While this development is welcomed and applauded, Jon Jacobo, who heads the health committee for the Latino Task Force, has reiterated throughout the pandemic that he felt like the house was on fire and DPH was speeding right past it. He’s optimistic, however, that the new collaboration promises a more permanent change. 

We’ve written about the Latino Task Force’s formation, and its success has served the Mission District well, but it also demonstrates how critical strong local advocacy groups can be if the city fails to mete out resources equitably. And that is especially clear in testing, where sustained pressure — not the data and the science — appears to be the elixir for moving public health officials to increase testing where case rates are high.

Indeed, the Department of Public Health’s newly released testing data shows a stark picture of how testing resources have consistently — over the last nine months — failed to reach the most impacted communities and neighborhoods. While the Mission’s testing rate has improved modestly, and is likely to continue to improve if the pop-up becomes permanent, other neighborhoods are virtual testing deserts. 

The neighborhoods with the highest positivity rates in the last two months — Bayview-Hunters Point (5.9 percent), Visitacion Valley (5.79 percent), Portola (4.6 percent), and Excelsior (4.32 percent) — rank at the bottom in testing rates, according to the new DPH tracker. Of the 39 neighborhoods listed in the city’s data tracker, Bayview ranks 19th, Visitacion Valley 35th, Portola 31st and the Excelsior 27th. The Mission’s most recent positivity rate is 3.53 percent, making it the eighth highest. It ranks 14th in testing. 

The Mission is the neighborhood with the highest number of cases, adding 672 new cases between November 20 and December 19 for a  total of 2,698 cases. The total number of cases becomes more important when the rate of reproduction, known as the R number, is above 1, as it has been for two months. Essentially, more covid-positive residents means more reproduction, and more spread of the virus.

Peter Khoury, a data scientist who lives in the Mission District, plotted the DPH neighborhood testing and positivity data over time and more recently. “The city has only moved very marginally to those places,” where outbreaks are happening, he said.

Scatter plot showing overall testing disparity. By Peter Khoury.
Scatter plot of more recent testing data from DPH. Created by Peter Khoury.

Of the top six neighborhoods with the highest testing rates — Potrero Hill, Mission Bay, Financial District/South Beach, Castro, Marina, and Haight Ashbury, only the Marina has a positivity rate above 2 percent — 2.2 percent

Much of this testing is likely done by private providers, who account for 45 percent of all tests reported by DPH. But for months, a large part of the city’s testing resources have gone to such low-risk residents, the so-called “worried wealthy.” 

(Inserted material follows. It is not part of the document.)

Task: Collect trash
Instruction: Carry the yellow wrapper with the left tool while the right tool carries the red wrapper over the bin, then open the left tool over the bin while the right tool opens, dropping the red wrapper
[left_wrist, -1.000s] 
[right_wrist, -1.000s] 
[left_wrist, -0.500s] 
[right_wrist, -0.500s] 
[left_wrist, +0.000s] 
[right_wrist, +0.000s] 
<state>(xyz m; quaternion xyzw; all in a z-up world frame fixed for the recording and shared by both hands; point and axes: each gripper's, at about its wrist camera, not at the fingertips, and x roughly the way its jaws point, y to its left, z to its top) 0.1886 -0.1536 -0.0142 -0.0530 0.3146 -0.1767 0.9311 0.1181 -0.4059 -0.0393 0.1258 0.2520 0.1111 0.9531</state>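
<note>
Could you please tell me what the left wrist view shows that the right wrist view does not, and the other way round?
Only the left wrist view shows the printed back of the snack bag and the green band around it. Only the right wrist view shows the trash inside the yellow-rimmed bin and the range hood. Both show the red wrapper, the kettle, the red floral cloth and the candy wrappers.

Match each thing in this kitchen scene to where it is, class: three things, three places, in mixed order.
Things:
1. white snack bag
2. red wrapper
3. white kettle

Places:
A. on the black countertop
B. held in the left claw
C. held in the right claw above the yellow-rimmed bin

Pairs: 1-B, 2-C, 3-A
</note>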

The city has not separated out ethnicity or neighborhood data from its own testing sites, but the data we’ve been able to obtain shows that, during the course of the pandemic, more than 70 percent of the DPH tests were done at the Embarcadero and SoMa sites, where virtually any city resident or worker could get an appointment. And, throughout that time, the positivity rates at those sites remained low, according to researchers.  

While the city closed the SoMa site and moved its 500 tests a day to the Alemany Farmer’s Market in mid-November, 1,700 tests a day have remained at the Embarcadero. The city’s most recent data for October and November shows that the Embarcadero site accounted for 68 percent of the city-controlled tests despite a positivity rate of 1.18 percent. 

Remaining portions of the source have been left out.